When you hear that a solar project “avoids thousands of pounds of carbon pollution,” it’s a fair question to ask: Where does that number come from?

The answer comes down to two things:

  • How much electricity the project produces, and
  • What kind of electricity it replaces on the grid

The first step: Measuring the electricity a solar project produces

Every completed community solar project is connected to the electric grid, a huge network that connects electricity from power plants to our homes and businesses.

Community solar projects are tracked using a device called a meter, which is a standard tool used across the solar industry. A meter records exactly how much electricity the system makes.

The electricity is usually measured in a unit called “kilowatt-hours”, or kWh.

Over the course of a year, a typical Solar Landscape project can generate enough electricity to power about 100 homes.

This step tells us how much clean electricity that each of our projects adds to the grid.

Step two: Understanding what solar is replacing

When a solar project produces electricity, that electricity is transferred onto the grid where it can power homes and business.

Since this clean energy is now available for people to use, it reduces the need to use power from other sources. Today, in most parts of our country, those other energy sources include fossil fuels like natural gas and coal – which pollute our environment.

So, the environmental benefit of solar comes from replacing electricity generated by fossil fuels with electricity that doesn’t create any pollution.

The third step: Measuring the pollution we avoided creating

The final step is to translate the pollution we save from entering the atmosphere into different ways that let us talk about our environmental impact. We use numbers from trusted groups like the U.S. Environmental Protection Agency to do this.

These numbers tell us how much pollution is usually made when electricity is created.

Then we do a simple math problem:

How much electricity we make (kWh) × How much pollution is created per kWh
= How much pollution we keep out of the air!

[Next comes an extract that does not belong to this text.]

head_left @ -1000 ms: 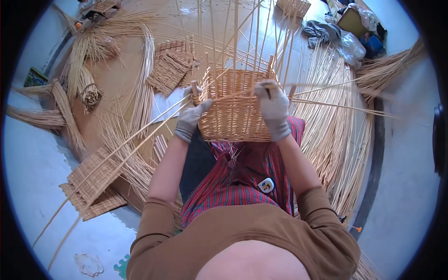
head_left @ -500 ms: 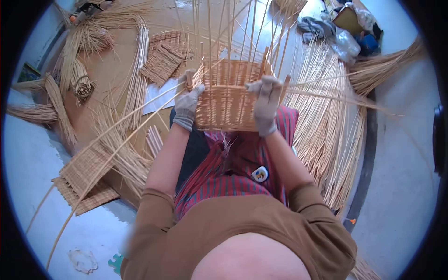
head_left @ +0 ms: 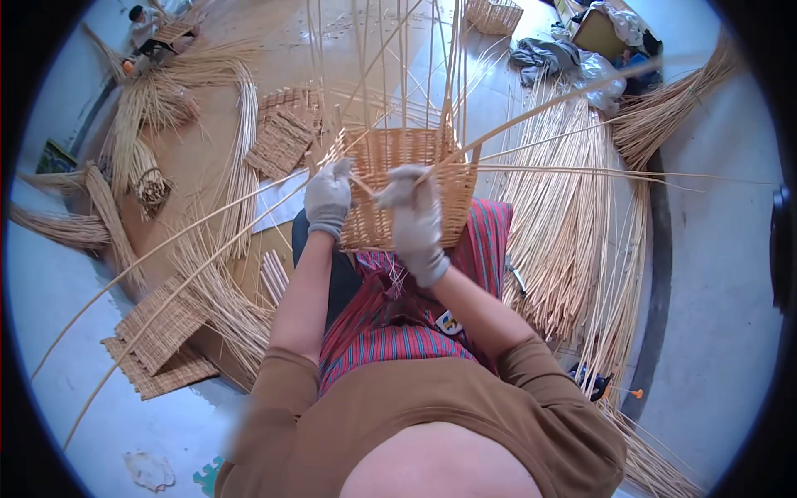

In other words, we figure out how much pollution didn’t happen because we’re making – and using – clean, renewable energy that doesn’t put any emissions into our environment.

What this means in real life

The average American home uses about 10,500 kilowatt-hours (kWh) of electricity every year.

When that electricity comes from solar power instead of fossil fuels, it avoids a surprising amount of pollution.

According to the U.S. EPA’s Greenhouse Gas Equivalencies Calculator, producing that much electricity from solar instead of fossil fuels saves about 9,000 pounds of carbon pollution from going into our atmosphere each year.

That’s like saving pollution from:

  • Burning about 800 gallons of gasoline or 7,800 pounds of coal
  • Driving about 18,000 miles in a gasoline-powered car

In other words, every household powered by community solar makes a meaningful difference for our environment.

Now imagine hundreds of households participating in one project – and thousands more across the country. All of that collective action creates cleaner air, cleaner water, and a healthier planet Earth.

What the numbers mean (and don’t mean)

These numbers are based on averages, not precise amounts. The exact impact can change depending on where the solar project is and what kinds of other power plants are being used in the area at that time.

But the main idea is simple: every bit of solar energy we make means using less energy from polluting sources. And we can use trusted methods to estimate how much pollution we kept out of the air.

The power of participation

Community solar projects only work the way they’re designed when people sign up to participate, and every customer makes these projects possible. By choosing community solar, you’re supporting a safer environment by helping companies like Solar Landscape build more clean energy projects.

It’s a simple choice with a powerful impact.

And together, we’re are creating a clean energy future – one rooftop community solar project at a time.